Once we have an approximation to $\log (P(\text{no collision}))$, we can use exponentiation to convert it to an approximation for what we want, which is $P(\text{no collision})$.

### Step 3. Use Properties of $\log$¶

This is usually the step where the main calculation happens. Remember that $\log(1+x) \sim x$ for small $x$. The approximation might not be great for larger $x$ but let's try it out anyway.

\begin{align*} \log(P(\text{no collision})) ~ &=~ \sum_{i=0}^{n-1} \log(\frac{N-i}{N}) \\ &=~ \sum_{i=0}^{n-1} \log(1 - \frac{i}{N}) \\ &\sim ~ \sum_{i=0}^{n-1} (- \frac{i}{N}) \\ &=~ -\frac{1}{N} \sum_{i=0}^{n-1} i \\ \\ &= - \frac{1}{N} \cdot \frac{(n-1)n}{2} \end{align*}

by the formula for the sum of the first $n-1$ positive integers.

### Step 4. Invert as Needed to Complete the Approximation¶

The hard work has been done, and now we just have to clean things up. Step 3 gave us $$\log(P(\text{no collision})) ~\sim ~ - \frac{1}{N} \cdot \frac{(n-1)n}{2}$$ and so by exponentiation on both sides we get $$P(\text{no collision}) ~\sim ~ e^{- \frac{1}{N} \cdot \frac{(n-1)n}{2}} ~=~ e^{- \frac{(n-1)n}{2N}}$$ Finally, $$P(\text{at least one collision}) ~\sim ~ 1 - e^{- \frac{(n-1)n}{2N}}$$

Now you can see why the function rises sharply. Remember that $N$ is fixed and $n$ varies between 1 and $N$. As $n$ increases, $(n-1)n$ increases fast, essentially like $n^2$. So $-(n-1)n/2N$ decreases fast, which makes $e^{-(n-1)n/2N}$ drop sharply; and that makes $1 - e^{-(n-1)n/2N}$ shoot up.
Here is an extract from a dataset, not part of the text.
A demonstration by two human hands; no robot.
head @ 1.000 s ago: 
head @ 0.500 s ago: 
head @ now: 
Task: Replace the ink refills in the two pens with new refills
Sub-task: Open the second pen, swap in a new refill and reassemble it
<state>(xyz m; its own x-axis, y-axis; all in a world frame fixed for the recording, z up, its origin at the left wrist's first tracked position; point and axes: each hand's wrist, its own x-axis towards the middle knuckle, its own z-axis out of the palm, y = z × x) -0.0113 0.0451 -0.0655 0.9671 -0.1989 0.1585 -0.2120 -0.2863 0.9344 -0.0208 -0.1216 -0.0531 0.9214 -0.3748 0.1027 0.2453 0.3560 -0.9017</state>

### How Good is the Approximation?¶

To see how this approximation compares with the exact probabilities, let's work in the context of birthdays; you can change $N$ in the code if you prefer a different setting. We will redo our exact calculations and augment them with a column of approximations calculated using the formula we have just derived.

N = 365

def p_all_different(n):
individuals_array = np.arange(n)
return np.prod((N - individuals_array)/N)

trials = np.arange(1, N+1, 1)
results = Table().with_column('Trials', trials)
different = results.apply(p_all_different, 'Trials')
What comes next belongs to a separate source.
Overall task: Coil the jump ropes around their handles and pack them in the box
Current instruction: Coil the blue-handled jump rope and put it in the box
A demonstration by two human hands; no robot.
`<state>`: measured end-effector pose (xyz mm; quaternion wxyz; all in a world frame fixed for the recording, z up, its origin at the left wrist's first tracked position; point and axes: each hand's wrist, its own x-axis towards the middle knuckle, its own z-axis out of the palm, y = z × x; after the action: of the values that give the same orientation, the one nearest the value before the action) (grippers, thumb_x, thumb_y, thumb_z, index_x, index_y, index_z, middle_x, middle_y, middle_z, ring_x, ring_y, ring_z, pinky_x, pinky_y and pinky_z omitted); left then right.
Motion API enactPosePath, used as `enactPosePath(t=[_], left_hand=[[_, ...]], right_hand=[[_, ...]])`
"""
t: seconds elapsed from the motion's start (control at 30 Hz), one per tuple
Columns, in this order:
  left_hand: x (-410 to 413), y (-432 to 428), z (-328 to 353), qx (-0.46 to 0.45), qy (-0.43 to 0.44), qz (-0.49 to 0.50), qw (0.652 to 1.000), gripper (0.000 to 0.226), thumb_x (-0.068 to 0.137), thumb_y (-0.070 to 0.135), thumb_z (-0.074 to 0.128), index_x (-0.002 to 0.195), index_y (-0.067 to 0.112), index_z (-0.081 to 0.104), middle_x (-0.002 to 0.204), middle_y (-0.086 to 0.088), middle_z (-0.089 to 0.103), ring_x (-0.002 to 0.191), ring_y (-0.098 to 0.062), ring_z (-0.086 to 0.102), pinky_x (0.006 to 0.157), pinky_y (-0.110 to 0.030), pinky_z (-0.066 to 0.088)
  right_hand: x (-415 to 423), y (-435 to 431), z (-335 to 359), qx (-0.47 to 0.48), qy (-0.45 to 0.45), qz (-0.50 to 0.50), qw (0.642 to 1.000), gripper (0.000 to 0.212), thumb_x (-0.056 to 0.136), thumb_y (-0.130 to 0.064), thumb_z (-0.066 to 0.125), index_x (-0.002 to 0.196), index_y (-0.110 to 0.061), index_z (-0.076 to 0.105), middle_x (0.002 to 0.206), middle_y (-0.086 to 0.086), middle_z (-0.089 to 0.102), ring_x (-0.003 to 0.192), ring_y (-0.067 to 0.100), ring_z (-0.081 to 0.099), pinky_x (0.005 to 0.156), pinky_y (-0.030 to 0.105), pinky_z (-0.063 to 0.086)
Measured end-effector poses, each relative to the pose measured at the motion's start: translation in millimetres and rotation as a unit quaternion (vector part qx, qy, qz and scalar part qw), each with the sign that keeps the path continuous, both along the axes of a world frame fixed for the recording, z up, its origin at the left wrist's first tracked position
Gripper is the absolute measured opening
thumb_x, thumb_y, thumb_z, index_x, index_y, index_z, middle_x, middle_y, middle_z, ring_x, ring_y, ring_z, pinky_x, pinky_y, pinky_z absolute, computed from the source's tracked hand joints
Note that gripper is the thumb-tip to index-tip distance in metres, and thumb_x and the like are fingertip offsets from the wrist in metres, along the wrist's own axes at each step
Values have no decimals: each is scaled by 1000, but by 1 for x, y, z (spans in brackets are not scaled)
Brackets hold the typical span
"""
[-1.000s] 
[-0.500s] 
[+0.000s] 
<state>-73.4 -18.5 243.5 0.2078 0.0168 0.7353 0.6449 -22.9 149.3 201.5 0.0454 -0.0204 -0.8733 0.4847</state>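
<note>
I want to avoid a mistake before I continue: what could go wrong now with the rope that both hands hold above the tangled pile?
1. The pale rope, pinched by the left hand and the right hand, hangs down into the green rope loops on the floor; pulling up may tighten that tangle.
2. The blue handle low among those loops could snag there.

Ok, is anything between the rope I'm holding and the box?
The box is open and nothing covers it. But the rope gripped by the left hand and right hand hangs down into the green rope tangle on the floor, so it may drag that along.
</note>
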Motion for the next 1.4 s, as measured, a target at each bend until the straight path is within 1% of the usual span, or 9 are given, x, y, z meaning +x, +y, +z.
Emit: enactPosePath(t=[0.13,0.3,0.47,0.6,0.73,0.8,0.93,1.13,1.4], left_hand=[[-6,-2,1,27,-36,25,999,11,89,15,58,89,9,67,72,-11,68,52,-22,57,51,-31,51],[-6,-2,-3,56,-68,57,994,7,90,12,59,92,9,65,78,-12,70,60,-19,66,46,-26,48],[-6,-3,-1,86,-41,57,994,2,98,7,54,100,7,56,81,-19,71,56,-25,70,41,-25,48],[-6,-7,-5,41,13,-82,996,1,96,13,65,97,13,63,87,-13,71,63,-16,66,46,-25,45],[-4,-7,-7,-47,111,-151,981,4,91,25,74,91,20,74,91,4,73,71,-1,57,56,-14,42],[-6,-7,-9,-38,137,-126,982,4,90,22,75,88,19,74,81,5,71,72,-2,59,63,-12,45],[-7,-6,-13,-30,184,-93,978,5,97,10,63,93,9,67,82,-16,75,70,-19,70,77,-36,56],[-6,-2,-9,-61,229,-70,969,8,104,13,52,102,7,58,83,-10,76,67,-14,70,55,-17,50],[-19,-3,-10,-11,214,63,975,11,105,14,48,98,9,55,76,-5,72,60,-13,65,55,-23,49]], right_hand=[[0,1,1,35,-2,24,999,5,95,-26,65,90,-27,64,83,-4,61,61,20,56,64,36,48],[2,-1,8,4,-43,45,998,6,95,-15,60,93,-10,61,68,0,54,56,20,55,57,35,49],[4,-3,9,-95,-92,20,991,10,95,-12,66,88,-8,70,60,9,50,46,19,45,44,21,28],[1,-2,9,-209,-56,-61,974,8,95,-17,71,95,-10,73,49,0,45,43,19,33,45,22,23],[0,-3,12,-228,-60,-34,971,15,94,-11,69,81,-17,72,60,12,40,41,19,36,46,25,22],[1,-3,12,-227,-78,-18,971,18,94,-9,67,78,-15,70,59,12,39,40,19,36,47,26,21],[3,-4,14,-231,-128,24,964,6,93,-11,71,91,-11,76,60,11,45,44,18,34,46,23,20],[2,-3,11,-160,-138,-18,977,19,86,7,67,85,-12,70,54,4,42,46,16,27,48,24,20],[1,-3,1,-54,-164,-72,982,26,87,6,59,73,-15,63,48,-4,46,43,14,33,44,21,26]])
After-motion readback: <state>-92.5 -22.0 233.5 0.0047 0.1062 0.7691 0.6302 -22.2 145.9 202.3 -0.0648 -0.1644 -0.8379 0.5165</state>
results = results.with_columns(
'P(at least one match)', 1 - different,
'Exponential Approximation', 1 - np.e**(-(trials-1)*trials/(2*N))
)

results

Trials P(at least one match) Exponential Approximation
1 0 0
2 0.00273973 0.00273598
3 0.00820417 0.00818549
4 0.0163559 0.016304
5 0.0271356 0.0270254
6 0.0404625 0.0402629
7 0.0562357 0.0559104
8 0.0743353 0.0738438
9 0.0946238 0.0939222
10 0.116948 0.115991

... (355 rows omitted)

The first 10 approximations look pretty good. Let's take a look at some more.

results.scatter('Trials')
plt.xlim(0, N/3)
plt.ylim(0, 1);


On the scale of this graph, the blue dots (the exact values) are almost indistinguishable from the gold (our exponential approximation).

What we have learned from this is that the chance that there is at least one collision among the $n$ assigned values is essentially $1 - e^{-cn^2}$ where $c$ is a positive constant. We have left out a $-n$ term in the exponent, but you can check that it doesn't make much difference: just delete the $-1$ in the code for the approximation and notice that nothing much changes.

We will encounter the function $1 - e^{-cx^2}$ again when we study the Rayleigh distribution later in the course.

It's worth noting that there is only one approxmation in the entire calculation: it's in the line in the middle of Step 3, where we use $\log(1+x) \sim x$ for small $x$. We will encounter this approximation several times in the course.